* _Problem requirements_: Filter the records for "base" and keep each line that has it.

** Record excerpts follows **

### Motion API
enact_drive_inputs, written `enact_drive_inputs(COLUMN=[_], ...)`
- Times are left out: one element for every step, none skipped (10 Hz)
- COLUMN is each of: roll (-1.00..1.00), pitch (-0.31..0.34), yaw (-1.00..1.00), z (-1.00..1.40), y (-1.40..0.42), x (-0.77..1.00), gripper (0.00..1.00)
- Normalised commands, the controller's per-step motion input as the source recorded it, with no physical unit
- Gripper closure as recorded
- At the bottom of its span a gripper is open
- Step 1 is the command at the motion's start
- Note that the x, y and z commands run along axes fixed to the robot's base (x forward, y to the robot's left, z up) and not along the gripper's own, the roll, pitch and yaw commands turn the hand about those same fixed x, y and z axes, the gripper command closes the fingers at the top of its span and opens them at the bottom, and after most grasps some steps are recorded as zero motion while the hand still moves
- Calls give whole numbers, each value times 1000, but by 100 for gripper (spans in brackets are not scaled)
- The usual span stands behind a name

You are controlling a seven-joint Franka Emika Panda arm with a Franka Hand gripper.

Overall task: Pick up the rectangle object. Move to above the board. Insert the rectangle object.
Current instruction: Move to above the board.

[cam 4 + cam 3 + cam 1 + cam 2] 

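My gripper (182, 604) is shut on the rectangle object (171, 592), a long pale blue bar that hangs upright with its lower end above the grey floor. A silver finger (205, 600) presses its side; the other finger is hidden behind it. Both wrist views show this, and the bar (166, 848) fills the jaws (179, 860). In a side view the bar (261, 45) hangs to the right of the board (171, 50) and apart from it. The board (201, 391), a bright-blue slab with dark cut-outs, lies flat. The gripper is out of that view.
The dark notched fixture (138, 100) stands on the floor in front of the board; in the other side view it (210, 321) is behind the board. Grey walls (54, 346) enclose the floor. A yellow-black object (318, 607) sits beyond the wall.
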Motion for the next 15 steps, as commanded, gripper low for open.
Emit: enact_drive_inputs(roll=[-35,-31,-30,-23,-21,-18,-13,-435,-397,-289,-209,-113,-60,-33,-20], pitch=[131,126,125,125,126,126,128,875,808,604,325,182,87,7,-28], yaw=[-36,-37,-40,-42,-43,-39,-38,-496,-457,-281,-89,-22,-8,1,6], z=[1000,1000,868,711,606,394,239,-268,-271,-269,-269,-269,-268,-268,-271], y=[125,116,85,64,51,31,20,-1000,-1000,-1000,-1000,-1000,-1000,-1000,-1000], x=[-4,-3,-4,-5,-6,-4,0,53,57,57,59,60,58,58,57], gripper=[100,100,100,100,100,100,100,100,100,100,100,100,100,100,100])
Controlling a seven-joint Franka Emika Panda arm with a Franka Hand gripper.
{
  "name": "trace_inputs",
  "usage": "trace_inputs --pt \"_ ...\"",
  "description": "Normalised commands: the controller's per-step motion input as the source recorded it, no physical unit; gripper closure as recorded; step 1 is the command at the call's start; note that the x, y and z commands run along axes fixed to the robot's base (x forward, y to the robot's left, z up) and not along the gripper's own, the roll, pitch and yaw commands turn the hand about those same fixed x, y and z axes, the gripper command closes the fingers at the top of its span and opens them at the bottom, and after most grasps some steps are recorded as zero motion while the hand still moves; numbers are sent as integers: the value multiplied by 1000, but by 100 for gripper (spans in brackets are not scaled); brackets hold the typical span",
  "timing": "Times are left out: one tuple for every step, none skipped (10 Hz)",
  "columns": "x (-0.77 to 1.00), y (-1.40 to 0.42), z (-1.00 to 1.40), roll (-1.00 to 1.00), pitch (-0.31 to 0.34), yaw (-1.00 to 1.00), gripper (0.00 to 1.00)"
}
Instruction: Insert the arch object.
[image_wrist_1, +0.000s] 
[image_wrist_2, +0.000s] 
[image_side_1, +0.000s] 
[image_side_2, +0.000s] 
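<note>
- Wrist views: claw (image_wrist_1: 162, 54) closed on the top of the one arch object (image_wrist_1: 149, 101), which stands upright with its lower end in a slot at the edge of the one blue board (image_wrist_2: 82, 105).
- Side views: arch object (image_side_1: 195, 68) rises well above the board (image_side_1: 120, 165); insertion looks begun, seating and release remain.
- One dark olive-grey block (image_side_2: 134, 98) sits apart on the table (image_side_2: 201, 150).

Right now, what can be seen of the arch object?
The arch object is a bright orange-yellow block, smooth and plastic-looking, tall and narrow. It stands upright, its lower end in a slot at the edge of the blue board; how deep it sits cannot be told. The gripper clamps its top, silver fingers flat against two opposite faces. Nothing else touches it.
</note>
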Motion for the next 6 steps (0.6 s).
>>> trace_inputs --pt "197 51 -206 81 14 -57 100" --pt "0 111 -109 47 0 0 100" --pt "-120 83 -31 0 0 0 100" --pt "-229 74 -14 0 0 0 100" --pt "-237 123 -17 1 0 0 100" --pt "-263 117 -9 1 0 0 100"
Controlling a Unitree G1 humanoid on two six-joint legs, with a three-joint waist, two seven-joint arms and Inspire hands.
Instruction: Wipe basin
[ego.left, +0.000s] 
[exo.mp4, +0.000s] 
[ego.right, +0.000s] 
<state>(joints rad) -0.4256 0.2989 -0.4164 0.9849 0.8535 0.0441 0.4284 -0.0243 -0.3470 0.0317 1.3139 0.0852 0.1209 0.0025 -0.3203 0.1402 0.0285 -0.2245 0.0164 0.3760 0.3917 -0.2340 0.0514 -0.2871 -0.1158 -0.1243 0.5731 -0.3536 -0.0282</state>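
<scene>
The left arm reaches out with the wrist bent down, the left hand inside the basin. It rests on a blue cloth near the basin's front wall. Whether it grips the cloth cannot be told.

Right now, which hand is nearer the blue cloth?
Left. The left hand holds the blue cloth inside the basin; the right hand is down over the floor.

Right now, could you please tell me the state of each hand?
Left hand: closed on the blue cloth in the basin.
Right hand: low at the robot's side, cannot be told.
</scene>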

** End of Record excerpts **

* _Completed exercise_:
- Note that the x, y and z commands run along axes fixed to the robot's base (x forward, y to the robot's left, z up) and not along the gripper's own, the roll, pitch and yaw commands turn the hand about those same fixed x, y and z axes, the gripper command closes the fingers at the top of its span and opens them at the bottom, and after most grasps some steps are recorded as zero motion while the hand still moves
  "description": "Normalised commands: the controller's per-step motion input as the source recorded it, no physical unit; gripper closure as recorded; step 1 is the command at the call's start; note that the x, y and z commands run along axes fixed to the robot's base (x forward, y to the robot's left, z up) and not along the gripper's own, the roll, pitch and yaw commands turn the hand about those same fixed x, y and z axes, the gripper command closes the fingers at the top of its span and opens them at the bottom, and after most grasps some steps are recorded as zero motion while the hand still moves; numbers are sent as integers: the value multiplied by 1000, but by 100 for gripper (spans in brackets are not scaled); brackets hold the typical span",

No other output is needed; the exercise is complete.